**Problem to solve:** Your answer should be the full data, transcribed exactly, with no pictures in it.

**Given material:**
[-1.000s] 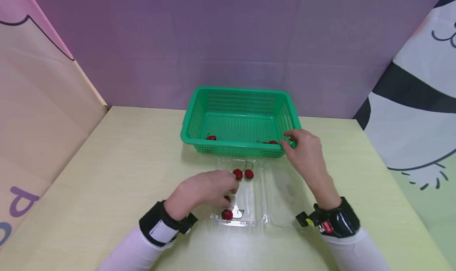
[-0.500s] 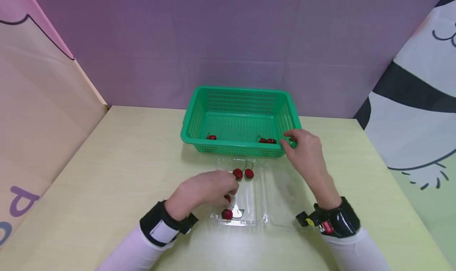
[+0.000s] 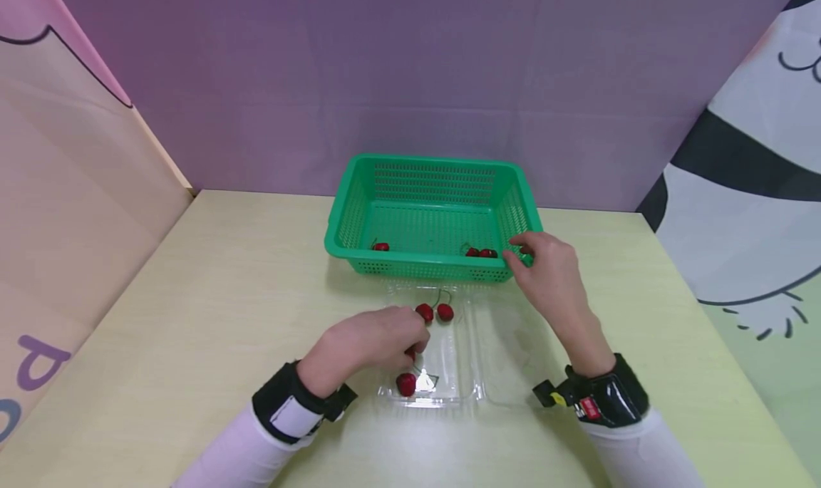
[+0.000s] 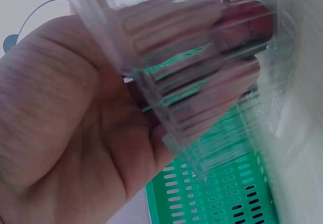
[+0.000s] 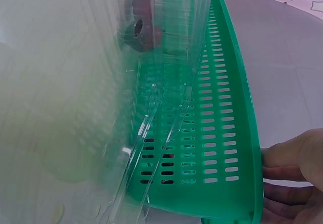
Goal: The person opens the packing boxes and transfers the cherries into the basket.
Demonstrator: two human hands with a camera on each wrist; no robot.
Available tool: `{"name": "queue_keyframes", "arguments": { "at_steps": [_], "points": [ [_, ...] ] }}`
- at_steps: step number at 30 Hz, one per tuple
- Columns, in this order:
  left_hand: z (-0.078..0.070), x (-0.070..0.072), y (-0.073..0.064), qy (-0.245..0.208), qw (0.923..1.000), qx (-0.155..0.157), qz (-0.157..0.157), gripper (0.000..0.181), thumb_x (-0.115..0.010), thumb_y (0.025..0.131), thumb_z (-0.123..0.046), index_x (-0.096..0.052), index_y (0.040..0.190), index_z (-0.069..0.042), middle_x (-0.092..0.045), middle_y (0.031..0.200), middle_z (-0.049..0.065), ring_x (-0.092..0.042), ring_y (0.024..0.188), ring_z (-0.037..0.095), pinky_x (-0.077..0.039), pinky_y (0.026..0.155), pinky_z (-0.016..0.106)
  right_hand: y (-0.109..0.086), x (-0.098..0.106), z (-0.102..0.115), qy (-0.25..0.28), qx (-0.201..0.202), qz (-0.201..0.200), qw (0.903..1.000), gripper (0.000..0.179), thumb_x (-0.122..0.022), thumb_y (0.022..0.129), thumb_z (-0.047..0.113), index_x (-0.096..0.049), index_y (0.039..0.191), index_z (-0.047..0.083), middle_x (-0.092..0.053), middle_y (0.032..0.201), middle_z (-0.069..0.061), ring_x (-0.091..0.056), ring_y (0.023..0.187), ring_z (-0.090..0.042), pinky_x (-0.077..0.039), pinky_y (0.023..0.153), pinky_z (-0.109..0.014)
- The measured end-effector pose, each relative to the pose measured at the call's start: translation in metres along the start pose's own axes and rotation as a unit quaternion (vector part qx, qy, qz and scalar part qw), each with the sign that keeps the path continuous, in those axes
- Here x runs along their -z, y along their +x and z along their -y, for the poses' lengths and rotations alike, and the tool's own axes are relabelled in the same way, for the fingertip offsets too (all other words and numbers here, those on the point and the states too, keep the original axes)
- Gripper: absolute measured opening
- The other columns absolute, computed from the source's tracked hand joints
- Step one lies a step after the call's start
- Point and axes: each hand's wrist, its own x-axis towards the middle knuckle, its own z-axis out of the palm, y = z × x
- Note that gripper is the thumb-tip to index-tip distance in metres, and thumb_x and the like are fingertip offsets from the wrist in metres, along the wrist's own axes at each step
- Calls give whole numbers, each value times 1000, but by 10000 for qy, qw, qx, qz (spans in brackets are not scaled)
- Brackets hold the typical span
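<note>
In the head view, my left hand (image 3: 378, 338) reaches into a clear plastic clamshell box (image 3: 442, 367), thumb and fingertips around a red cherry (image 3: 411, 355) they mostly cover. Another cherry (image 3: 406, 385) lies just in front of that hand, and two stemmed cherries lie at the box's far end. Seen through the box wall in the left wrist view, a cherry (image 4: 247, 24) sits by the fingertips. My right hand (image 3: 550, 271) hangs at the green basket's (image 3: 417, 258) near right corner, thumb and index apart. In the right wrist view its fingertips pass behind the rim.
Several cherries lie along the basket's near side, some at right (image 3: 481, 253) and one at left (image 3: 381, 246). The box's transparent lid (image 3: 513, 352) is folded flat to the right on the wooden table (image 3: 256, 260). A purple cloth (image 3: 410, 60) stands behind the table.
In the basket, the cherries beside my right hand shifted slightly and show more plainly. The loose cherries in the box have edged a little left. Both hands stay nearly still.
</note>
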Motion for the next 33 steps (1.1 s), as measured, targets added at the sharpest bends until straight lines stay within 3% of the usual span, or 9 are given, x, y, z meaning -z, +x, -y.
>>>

**Answer section:**
[-1.000s] 
[-0.500s] 
[+0.000s] 
[+0.000s] 
[+0.000s] 
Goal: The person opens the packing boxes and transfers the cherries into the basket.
Demonstrator: two human hands with a camera on each wrist; no robot.
Available tool: `{"name": "queue_keyframes", "arguments": { "at_steps": [_], "points": [ [_, ...] ] }}`
- at_steps: step number at 30 Hz, one per tuple
- Columns, in this order:
  left_hand: z (-0.078..0.070), x (-0.070..0.072), y (-0.073..0.064), qy (-0.245..0.208), qw (0.923..1.000), qx (-0.155..0.157), qz (-0.157..0.157), gripper (0.000..0.181), thumb_x (-0.115..0.010), thumb_y (0.025..0.131), thumb_z (-0.123..0.046), index_x (-0.096..0.052), index_y (0.040..0.190), index_z (-0.069..0.042), middle_x (-0.092..0.045), middle_y (0.031..0.200), middle_z (-0.049..0.065), ring_x (-0.092..0.042), ring_y (0.024..0.188), ring_z (-0.037..0.095), pinky_x (-0.077..0.039), pinky_y (0.026..0.155), pinky_z (-0.016..0.106)
  right_hand: y (-0.109..0.086), x (-0.098..0.106), z (-0.102..0.115), qy (-0.25..0.28), qx (-0.201..0.202), qz (-0.201..0.200), qw (0.903..1.000), gripper (0.000..0.179), thumb_x (-0.122..0.022), thumb_y (0.022..0.129), thumb_z (-0.047..0.113), index_x (-0.096..0.049), index_y (0.039..0.191), index_z (-0.047..0.083), middle_x (-0.092..0.053), middle_y (0.032..0.201), middle_z (-0.069..0.061), ring_x (-0.091..0.056), ring_y (0.023..0.187), ring_z (-0.090..0.042), pinky_x (-0.077..0.039), pinky_y (0.023..0.153), pinky_z (-0.109..0.014)
- The measured end-effector pose, each relative to the pose measured at the call's start: translation in metres along the start pose's own axes and rotation as a unit quaternion (vector part qx, qy, qz and scalar part qw), each with the sign that keeps the path continuous, in those axes
- Here x runs along their -z, y along their +x and z along their -y, for the poses' lengths and rotations alike, and the tool's own axes are relabelled in the same way, for the fingertip offsets too (all other words and numbers here, those on the point and the states too, keep the original axes)
- Gripper: absolute measured opening
- The other columns absolute, computed from the source's tracked hand joints
- Step one lies a step after the call's start
- Point and axes: each hand's wrist, its own x-axis towards the middle knuckle, its own z-axis out of the palm, y = z × x
- Note that gripper is the thumb-tip to index-tip distance in metres, and thumb_x and the like are fingertip offsets from the wrist in metres, along the wrist's own axes at each step
- Calls give whole numbers, each value times 1000, but by 10000 for qy, qw, qx, qz (spans in brackets are not scaled)
- Brackets hold the typical span
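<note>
In the head view, my left hand (image 3: 378, 338) reaches into a clear plastic clamshell box (image 3: 442, 367), thumb and fingertips around a red cherry (image 3: 411, 355) they mostly cover. Another cherry (image 3: 406, 385) lies just in front of that hand, and two stemmed cherries lie at the box's far end. Seen through the box wall in the left wrist view, a cherry (image 4: 247, 24) sits by the fingertips. My right hand (image 3: 550, 271) hangs at the green basket's (image 3: 417, 258) near right corner, thumb and index apart. In the right wrist view its fingertips pass behind the rim.
Several cherries lie along the basket's near side, some at right (image 3: 481, 253) and one at left (image 3: 381, 246). The box's transparent lid (image 3: 513, 352) is folded flat to the right on the wooden table (image 3: 256, 260). A purple cloth (image 3: 410, 60) stands behind the table.
In the basket, the cherries beside my right hand shifted slightly and show more plainly. The loose cherries in the box have edged a little left. Both hands stay nearly still.
</note>
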Motion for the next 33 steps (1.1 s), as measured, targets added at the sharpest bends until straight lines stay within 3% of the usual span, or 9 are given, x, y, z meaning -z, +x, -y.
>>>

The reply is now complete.